**TO DO:** Print exactly the lines that run from the opening line of the material through the line with "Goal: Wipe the", and nothing else, leaving out pictures.

**RECORDED DATA:**

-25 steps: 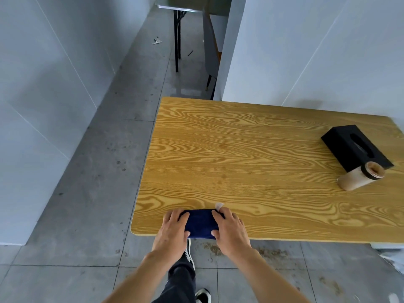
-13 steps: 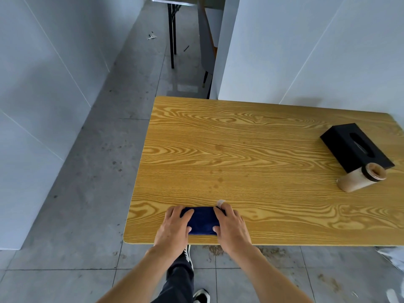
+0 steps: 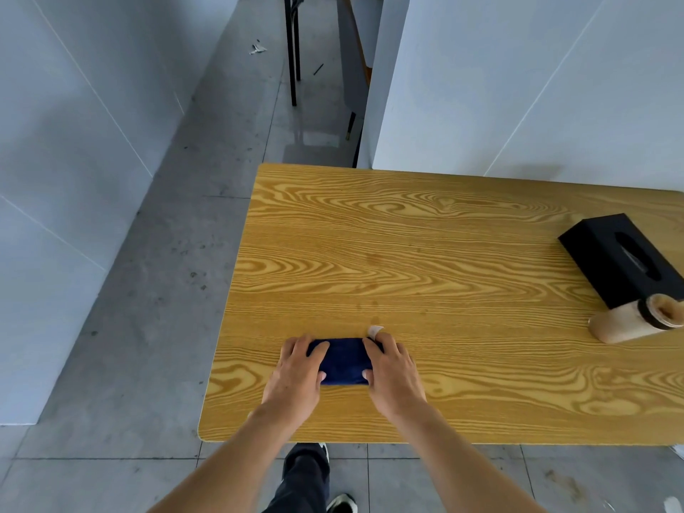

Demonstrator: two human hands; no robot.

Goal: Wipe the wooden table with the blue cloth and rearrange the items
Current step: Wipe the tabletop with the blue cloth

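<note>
Here the blue cloth (image 3: 343,361), folded into a small dark pad, lies flat on the wooden worktop (image 3: 425,261) near its front edge, toward the left corner. Both hands press down on it: the left hand (image 3: 298,375) covers its left end and the right hand (image 3: 394,375) its right end, fingers fairly straight and laid over the fabric, thumbs pointing inward across the near edge. A small white tag (image 3: 374,330) sticks out just past the right fingertips. Well apart, at the worktop's right side, a black tissue box (image 3: 625,261) sits at an angle, and a tan cup (image 3: 636,323) with a dark band lies on its side touching the box's near corner. Below the front edge are grey floor tiles (image 3: 111,364), a dark trouser leg and a shoe (image 3: 342,503).
</note>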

**PROBLEM SOLUTION:**
-25 steps: 
-13 steps: 
+0 steps: 

Demonstrator: two human hands; no robot.

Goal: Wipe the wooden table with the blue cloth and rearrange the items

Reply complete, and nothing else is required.